Ou seja, não haveria enquadramento automático e irrestrito. Mesmo com a divulgação, algumas entidades mantiveram posição contrária à proposta alternativa.
Campanha contrária circulou em grupos de WhatsApp
Durante o debate, mensagens orientando rejeição à nova proposta circularam em grupos de WhatsApp.
O Portal Um Diabético teve acesso a prints dessas mensagens. Em um caso, o consultório de uma médica ligada à Sociedade Brasileira de Diabetes enviou mensagem a pacientes pedindo voto contrário à nova proposta.
A Sociedade Brasileira de Diabetes foi questionada sobre seu posicionamento atual, e confirmou que está apoiando, assim como outras entidades.
Do impasse ao PL 5868 aprovado no Senado
Enquanto parte das entidades resistia, o gabinete do senador dialogou com outras associações e ativistas dispostos a construir um novo texto.
Assim, o resultado foi o PL 5868/2025, aprovado no Senado. Com o pedido de urgência na Câmara, algumas entidades que antes criticavam a proposta passaram a defendê-la publicamente.
Publicações recentes tratam o projeto como um primeiro passo dentro do atual cenário político. No entanto, ainda não há explicação detalhada sobre a mudança de discurso.
O que o PL 5868 realmente prevê
O PL 5868 não reconhece automaticamente o diabetes tipo 1 como deficiência. O enquadramento depende dos critérios do Estatuto da Pessoa com Deficiência e de avaliação biopsicossocial para benefícios financeiros.
Além disso, benefícios financeiros dependem de avaliação biopsicossocial. Por outro lado, o projeto assegura direitos objetivos.
Entre eles estão:
- acesso a medicamentos e insumos
- porte e uso de glicosímetro, sensor e bomba de insulina
- pausas para monitoramento da glicemia em escola e trabalho
- adaptação razoável de atividades
- cardápios escolares adequados
- apoio psicossocial
- proibição de discriminação
Portanto, o texto organiza garantias e amplia segurança jurídica.
O que muda na vida real
Para quem convive com diabetes tipo 1, a discussão é concreta. A previsão legal de pausas para medir glicose reduz constrangimentos. Além disso, a proibição expressa de discriminação fortalece a defesa de direitos.
No entanto, a efetividade dependerá da regulamentação posterior.
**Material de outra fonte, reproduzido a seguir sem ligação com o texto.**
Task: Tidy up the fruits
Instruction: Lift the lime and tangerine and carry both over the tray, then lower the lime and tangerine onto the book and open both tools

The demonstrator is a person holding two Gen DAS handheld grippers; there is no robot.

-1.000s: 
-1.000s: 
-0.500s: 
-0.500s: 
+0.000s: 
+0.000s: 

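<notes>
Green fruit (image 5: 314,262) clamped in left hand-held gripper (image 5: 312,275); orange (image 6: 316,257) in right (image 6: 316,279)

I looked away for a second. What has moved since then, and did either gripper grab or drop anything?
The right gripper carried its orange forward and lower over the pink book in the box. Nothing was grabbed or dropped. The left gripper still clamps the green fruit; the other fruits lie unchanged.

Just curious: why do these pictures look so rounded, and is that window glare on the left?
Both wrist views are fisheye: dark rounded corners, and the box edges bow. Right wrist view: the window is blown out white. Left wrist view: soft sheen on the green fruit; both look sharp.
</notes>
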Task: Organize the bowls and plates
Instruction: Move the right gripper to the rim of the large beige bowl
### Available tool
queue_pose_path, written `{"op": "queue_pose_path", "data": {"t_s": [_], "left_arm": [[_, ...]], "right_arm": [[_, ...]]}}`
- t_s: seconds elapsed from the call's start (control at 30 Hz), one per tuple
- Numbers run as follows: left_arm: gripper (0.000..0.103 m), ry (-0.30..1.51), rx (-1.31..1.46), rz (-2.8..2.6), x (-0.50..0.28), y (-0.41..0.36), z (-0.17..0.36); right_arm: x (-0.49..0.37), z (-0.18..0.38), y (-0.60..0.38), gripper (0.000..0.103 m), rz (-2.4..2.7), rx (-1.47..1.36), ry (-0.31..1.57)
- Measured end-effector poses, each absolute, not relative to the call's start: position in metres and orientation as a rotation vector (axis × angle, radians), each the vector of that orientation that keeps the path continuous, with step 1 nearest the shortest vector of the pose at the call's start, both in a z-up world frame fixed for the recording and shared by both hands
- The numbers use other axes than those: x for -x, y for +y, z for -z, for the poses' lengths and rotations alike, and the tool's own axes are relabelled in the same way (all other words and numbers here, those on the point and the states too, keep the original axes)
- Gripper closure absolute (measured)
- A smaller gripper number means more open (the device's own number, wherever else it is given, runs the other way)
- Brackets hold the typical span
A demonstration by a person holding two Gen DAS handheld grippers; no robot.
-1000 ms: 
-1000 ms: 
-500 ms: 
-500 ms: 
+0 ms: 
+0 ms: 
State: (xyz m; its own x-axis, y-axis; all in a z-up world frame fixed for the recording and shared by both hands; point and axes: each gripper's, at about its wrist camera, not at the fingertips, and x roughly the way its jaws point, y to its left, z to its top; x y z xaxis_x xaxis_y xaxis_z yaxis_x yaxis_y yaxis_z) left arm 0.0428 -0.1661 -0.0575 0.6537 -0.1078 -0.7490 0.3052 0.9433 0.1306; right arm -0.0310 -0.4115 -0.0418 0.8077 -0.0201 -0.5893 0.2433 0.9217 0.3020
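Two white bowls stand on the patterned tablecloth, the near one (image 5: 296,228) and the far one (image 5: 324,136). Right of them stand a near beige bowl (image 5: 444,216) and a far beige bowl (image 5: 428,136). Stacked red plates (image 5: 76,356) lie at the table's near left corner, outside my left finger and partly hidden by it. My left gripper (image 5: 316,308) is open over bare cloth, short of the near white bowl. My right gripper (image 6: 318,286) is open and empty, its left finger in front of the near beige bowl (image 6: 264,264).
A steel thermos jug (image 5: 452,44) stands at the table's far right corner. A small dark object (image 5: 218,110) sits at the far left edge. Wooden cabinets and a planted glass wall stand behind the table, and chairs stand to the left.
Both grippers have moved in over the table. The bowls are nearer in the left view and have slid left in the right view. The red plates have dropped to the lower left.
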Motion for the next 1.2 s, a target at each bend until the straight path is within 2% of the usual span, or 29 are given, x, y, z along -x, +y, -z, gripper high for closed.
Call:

Enquanto isso, a mobilização política pressiona por votação rápida.
A pergunta central é clara: o PL 5868 resolve as fragilidades que levaram ao veto do PL 2687?
A resposta dependerá do texto final aprovado e da forma como será aplicado.
Quem contribuiu para a construção do texto do PL 5868?
Representantes do Advocacy em diabetes tipo 1 participaram ativamente da construção do texto que resultou no PL 5868/2025, após o veto ao PL 2687. Eles dialogaram diretamente com o gabinete parlamentar e apresentaram sugestões técnicas para a redação final do projeto.
Participaram desse processo:
- Vozes do Advocacy
Federação que representa 28 organizações de diabetes no Brasil - ADIES — Associação de Diabéticos do Espírito Santo e Amigos
Entidade estadual que atua na defesa de direitos e na educação em diabetes - Lucas Duarte
Advogado, pessoa com diabetes tipo 1 e representante da ADIES - Eloisa Malieri
Advogada e pessoa com diabetes tipo 1 - Anna Patrícia Silva
Advogada e pessoa com diabetes tipo 1 - Luana Cruz
Ativista e mãe de filha com diabetes tipo 1 - Hianka Reis
Educadora em diabetes e pessoa com diabetes tipo 1 - Débora Aligieri
Advogada e pessoa com diabetes tipo 1
O grupo contribuiu com sugestões jurídicas relacionadas a reconhecimento legal, inclusão social e vedação de discriminação.